STATEMENT OF SPECIAL AGENT TONY L. MILLIGAN
1. I am presently employed as a Special Agent of the State of Maine Department of Public Safety Drug Enforcement Agency (MDEA) and have been since December 1992. I am the Assistant Supervisor assigned to the Lewiston Task Force Office. Previous to my current assignment, I was a sworn law enforcement officer for the Rumford, Maine Police Department for approximately 5 years where I was assigned to road patrol duties and drug enforcement investigations in conjunction with the Oxford County Drug Task Force. I am a 1989 graduate of the Maine Criminal Justice Academy (MCJA) Municipal Police School and a 1993 graduate of the United States Department of Justice Drug Enforcement Administration (DEA) Narcotic Law Enforcement School. I am a certified Instructor for the U.S. Department of Treasury Federal Law Enforcement Training Center trained and authorized to teach drug law enforcement throughout the United States. This certification is recognized both on the Federal level and by the Maine Criminal Justice Academy. I have attended and completed various schools, seminars, and programs related to the investigation and prosecution of drug related criminal offenses, including specialized drug - enforcement/investigation schools, State and Federal law update schools, drug identification schools, and search and seizure schools. I also conduct various seminars where I, and other speakers, instruct Municipal, county, State and Federal Law Enforcement Officers in the United States and in Canada in various drug enforcement investigative techniques, drug identification, preparation of search warrant affidavits, planning and execution of search and arrest warrants, and use of confidential informants. In the course of my experience, I have authored numerous affidavits submitted in support of subsequently issued search warrants for drugs and drug related materials. I have personally conducted numerous undercover drug investigations and assisted in countless others. I have executed numerous successful drug and drug-related search warrants and assisted in the execution of others.

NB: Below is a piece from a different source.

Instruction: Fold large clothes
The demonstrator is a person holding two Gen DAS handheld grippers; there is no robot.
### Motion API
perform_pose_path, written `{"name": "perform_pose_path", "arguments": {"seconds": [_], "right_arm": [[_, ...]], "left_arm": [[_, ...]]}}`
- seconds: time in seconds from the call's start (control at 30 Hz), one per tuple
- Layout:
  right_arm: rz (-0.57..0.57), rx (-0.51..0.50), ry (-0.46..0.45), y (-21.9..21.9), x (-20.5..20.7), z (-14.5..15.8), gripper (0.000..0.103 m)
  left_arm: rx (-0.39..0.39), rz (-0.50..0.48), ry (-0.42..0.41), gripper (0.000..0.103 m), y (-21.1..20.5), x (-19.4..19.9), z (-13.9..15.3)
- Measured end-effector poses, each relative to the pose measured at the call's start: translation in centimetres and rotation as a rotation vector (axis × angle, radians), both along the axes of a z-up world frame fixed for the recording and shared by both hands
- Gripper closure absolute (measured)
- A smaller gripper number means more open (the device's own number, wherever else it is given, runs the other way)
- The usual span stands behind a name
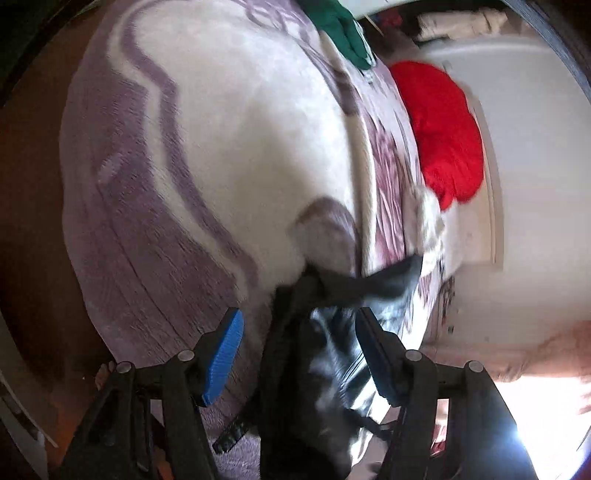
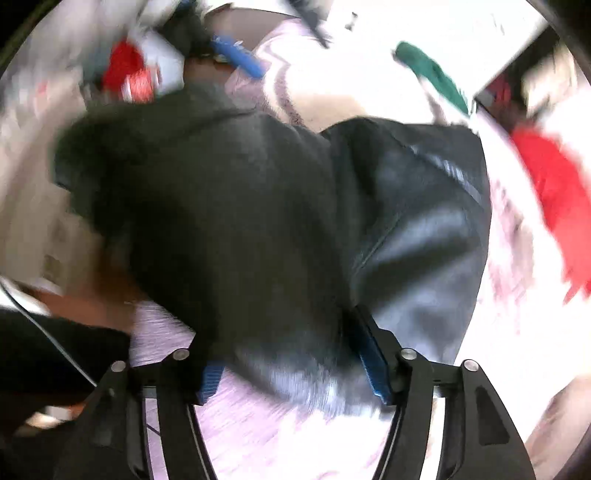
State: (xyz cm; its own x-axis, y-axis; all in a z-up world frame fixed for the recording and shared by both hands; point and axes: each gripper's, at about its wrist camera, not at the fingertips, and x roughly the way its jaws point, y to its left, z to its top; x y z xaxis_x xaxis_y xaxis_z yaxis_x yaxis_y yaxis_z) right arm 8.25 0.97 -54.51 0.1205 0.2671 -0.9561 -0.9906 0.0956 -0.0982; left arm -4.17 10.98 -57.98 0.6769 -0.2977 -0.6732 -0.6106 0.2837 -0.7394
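Black glossy leather-like jacket [image 2: 258,206] lies on lilac-and-cream patterned bed blanket [image 1: 184,147], ready for folding. Left gripper [image 1: 299,354] jaws spread, straddling jacket; right gripper [image 2: 288,362] jaws spread over hem, not pinching.

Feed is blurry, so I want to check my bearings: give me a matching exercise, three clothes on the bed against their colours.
Things:
1. jacket lying between the right gripper's fingers
2. bundle at the blanket's edge
3. garment at the far end of the bed

Colours:
A. green
B. black
C. red

Pairs: 1-B, 2-C, 3-A
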Motion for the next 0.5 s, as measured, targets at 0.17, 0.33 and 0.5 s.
{"name": "perform_pose_path", "arguments": {"seconds": [0.17,0.33,0.5], "right_arm": [[-0.341,0.022,0.455,-8.6,5.5,2.4,0.034],[-0.687,0.137,0.607,-9.8,16.1,3.4,0.034],[-0.766,0.059,0.602,-2.0,20.8,-2.4,0.088]], "left_arm": [[-0.058,-0.181,0.063,0.043,-3.8,2.1,-3.1],[0.054,-0.296,0.144,0.075,-8.8,0.3,-4.7],[-0.036,-0.218,0.173,0.077,-10.1,-3.4,-7.0]]}}
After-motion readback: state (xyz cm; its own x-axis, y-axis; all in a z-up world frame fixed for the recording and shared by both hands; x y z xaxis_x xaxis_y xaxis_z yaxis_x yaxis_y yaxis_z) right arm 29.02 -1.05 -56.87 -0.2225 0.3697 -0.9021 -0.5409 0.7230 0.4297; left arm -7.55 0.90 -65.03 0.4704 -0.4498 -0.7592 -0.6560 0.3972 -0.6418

2. I am applying for a search warrant at the request of the Rumford Police Department for the CHARLES and SHARON RABON residence and their blue 1998 Ford Winstar [sic] van bearing Maine Registration T8ROKE, both situated at 73 Plymouth Avenue in Rumford (Oxford County), Maine to search for cocaine and [283]*283other evidence as it pertains to possession, furnishing and/or trafficking of scheduled drugs.
B. In June 2004, a cooperating defendant contacted the Rumford Police Department wishing to share information about drug trafficking occurring in Rum-ford. This cooperating defendant, herein referred to as “CD”, is not on probation but is on bail now for non-drug related offenses. CD is not receiving any remuneration in exchange for this information but has requested prosecutorial consideration if any information provided is helpful in a drug trafficking case. (Affiant Note: CD provided information on additional drug trafficking activities in the area, but only that information that is relevant to this case is described here). The following is a summary of the information provided:
a. That a white male known as “CHUCK” resides in a blue apartment building on Plymouth Avenue in Rum-ford with his wife SHARON;
b. That CHUCK drives to Florida three or four times per year to pick up a large amount (approximately 2 kilograms) of cocaine and brings it back to his home in Rumford for distribution;
c. When CHUCK returns to Rumford with the cocaine, CHUCK distributes most of his cocaine to local dealers so they can sell for him;
d. That CHUCK owns and operates a karaoke music business at local bars including Jack’s Place in Rumford and Tommy Guns’ in Mexico. It is at these bars that most of CHUCK’S cocaine is distributed;
4. After receiving this information, Sgt. Tracey Higley and other Rumford Police Officers attempted to corroborate as much of CD’s information as possible. The following is what the officers were able to corroborate:
a. That the blue apartment building on Plymouth Avenue in Rumford is situated at 73 Plymouth Avenue. Registration plates on vehicles parked in the vicinity of this address included one on a blue van registered to CHARLES and SHARON RABON. (Affiant Note: This corroborates CD’s information described in paragraph 3a);
b. That Jack’s Place in Rumford and Tommy Guns’ in Mexico are two bars that are well known by the Rumford Police and Maine Drug Enforcement Agency as having cocaine trafficking occurring there on a regular basis. (Affi-ant Note: This partially corroborates CD’s information described in paragraph 3d).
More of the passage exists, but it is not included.